In A Cookieless World, The Media Experience Will Be King
“Data-Driven Thinking” is written by members of the media community and contains fresh ideas on the digital revolution in media.
Today’s column is written by Jamie Seltzer, global managing director, mar tech and data strategy, at Havas Media Group.
Cookies allow advertisers to know how their ads are performing and, more importantly, where to invest their ad spend.
But with Google’s announcement that it would withdraw support for third-party cookies in two years, agencies will be forced to reinvent themselves. With advances in digital advertising, agencies got lost in conversations around data and tech and forgot to focus on media itself. The path forward is not simply in first-party data, but in a refocusing on the brand and the media experience of the consumer.
Without a cookie to help direct ads to individuals, the placement of the ad (context) and the message of the brand (content) will be that much more important, and the overall media experience for the consumer will be what differentiates one brand from the next in a post-cookie world.
The concept of the media experience should be the cornerstone of a media agency. From people to platforms, from products to pitches, agencies must reinvent themselves and deliver on this promise to go beyond a media plan and develop a positive media experience for clients.
What does this look like?

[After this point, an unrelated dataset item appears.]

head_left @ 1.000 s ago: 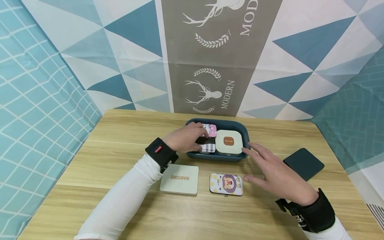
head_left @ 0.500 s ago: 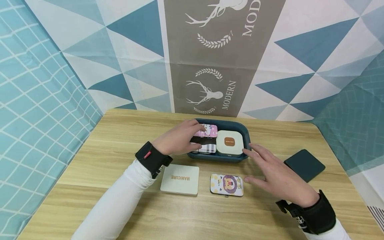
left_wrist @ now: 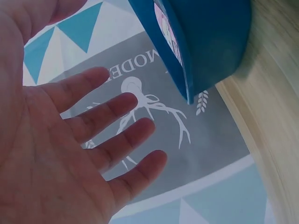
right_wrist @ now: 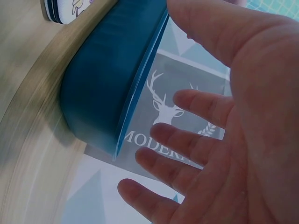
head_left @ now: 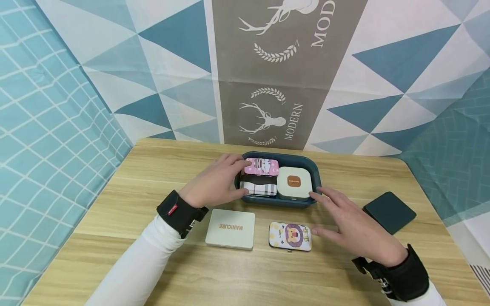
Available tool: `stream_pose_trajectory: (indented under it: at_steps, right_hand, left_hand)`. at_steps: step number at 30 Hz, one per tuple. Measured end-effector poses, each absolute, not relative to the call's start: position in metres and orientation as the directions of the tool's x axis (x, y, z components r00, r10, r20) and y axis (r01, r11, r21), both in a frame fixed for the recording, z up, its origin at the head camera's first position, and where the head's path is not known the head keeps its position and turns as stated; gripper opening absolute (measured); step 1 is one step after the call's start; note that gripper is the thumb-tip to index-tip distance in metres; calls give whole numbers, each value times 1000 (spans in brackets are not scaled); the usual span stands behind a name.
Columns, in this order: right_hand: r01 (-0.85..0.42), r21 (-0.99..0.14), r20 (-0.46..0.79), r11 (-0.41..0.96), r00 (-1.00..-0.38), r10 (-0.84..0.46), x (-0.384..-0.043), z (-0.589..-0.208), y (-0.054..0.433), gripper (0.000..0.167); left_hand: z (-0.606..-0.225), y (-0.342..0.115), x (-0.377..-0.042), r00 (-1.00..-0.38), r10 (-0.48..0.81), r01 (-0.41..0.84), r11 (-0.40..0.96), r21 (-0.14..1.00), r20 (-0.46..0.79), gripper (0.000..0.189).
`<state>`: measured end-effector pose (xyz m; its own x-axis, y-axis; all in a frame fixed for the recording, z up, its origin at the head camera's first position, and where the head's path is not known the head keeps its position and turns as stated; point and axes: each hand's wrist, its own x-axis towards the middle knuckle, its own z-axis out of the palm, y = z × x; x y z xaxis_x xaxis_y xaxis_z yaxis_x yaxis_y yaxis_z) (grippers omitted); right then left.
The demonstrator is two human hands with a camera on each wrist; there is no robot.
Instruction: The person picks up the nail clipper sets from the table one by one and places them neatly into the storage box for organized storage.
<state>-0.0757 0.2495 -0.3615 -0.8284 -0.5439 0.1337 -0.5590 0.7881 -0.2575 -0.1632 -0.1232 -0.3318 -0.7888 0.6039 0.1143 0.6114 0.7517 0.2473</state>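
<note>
Your worktop (head_left: 134, 191) looks like pale wood-grain laminate, smooth and matt. The blue tray (head_left: 279, 202) reads as smooth plastic with a soft sheen. In it, the cream manicure case (head_left: 293, 182) looks matt, the plaid case (head_left: 259, 188) woven or printed. The lion case (head_left: 290, 236) is glossy print; the dark pad (head_left: 388, 211) is matt.

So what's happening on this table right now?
A person sits at a wooden table with both hands open beside a blue tray. The left hand is at the tray's left end, next to a pink case and a plaid case; a cream box fills the tray's other half. The right hand hovers near a lion case lying outside the tray.
</note>
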Motion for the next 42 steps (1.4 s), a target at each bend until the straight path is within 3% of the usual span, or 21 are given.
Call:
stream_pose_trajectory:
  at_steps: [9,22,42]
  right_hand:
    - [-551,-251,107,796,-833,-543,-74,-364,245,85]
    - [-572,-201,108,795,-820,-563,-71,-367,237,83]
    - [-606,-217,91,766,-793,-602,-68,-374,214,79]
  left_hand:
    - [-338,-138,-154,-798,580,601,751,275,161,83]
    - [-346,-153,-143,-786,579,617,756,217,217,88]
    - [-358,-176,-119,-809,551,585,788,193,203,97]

Well, with a third-party cookie, an airline would “know” that I just researched a trip to Florida and follow me around the internet with promotional ads no matter where I browse.
Alternatively, a good media experience means the airline showcases its destinations and amenities long before I’m in market, helping to build its brand, and then when I begin researching, it leverages my previous engagement to show me relevant creative while I’m browsing destinations in TripAdvisor or Instagram. Then, you can measure not only against delivery of the message and whether or not I booked the trip, but you can also measure the efficacy of the brand itself to ensure that the consumer connections being created are strong enough to ultimately deliver sales.
That’s not to say that the use of data as a whole is diminishing in importance or going away; we just need to think differently about how we use it. We’ve become so dependent on data and algorithms to drive our decisions that we’ve forgotten about the consumer experience.
Many have been talking about the death of the cookie for years, and some, including MediaMath, LiveRamp, Zeotap and others, have actively been preparing for it. The industry has been making all sorts of predictions about what might come next, but few are really focusing on what we do in the interim.
We should be setting a learning agenda and using this time to test. That includes testing strategies for building up first-party data sets and testing targeting cohorts instead of individuals. We must also test measurement techniques such as incrementality and measuring the true long-term value of tactics vs. short-term delivery goals.
Let’s learn as much as we possibly can in the next 18 months so that when a solution or solutions do emerge, the industry has a head start on what works for advertisers and drives the most impactful media experiences for customers.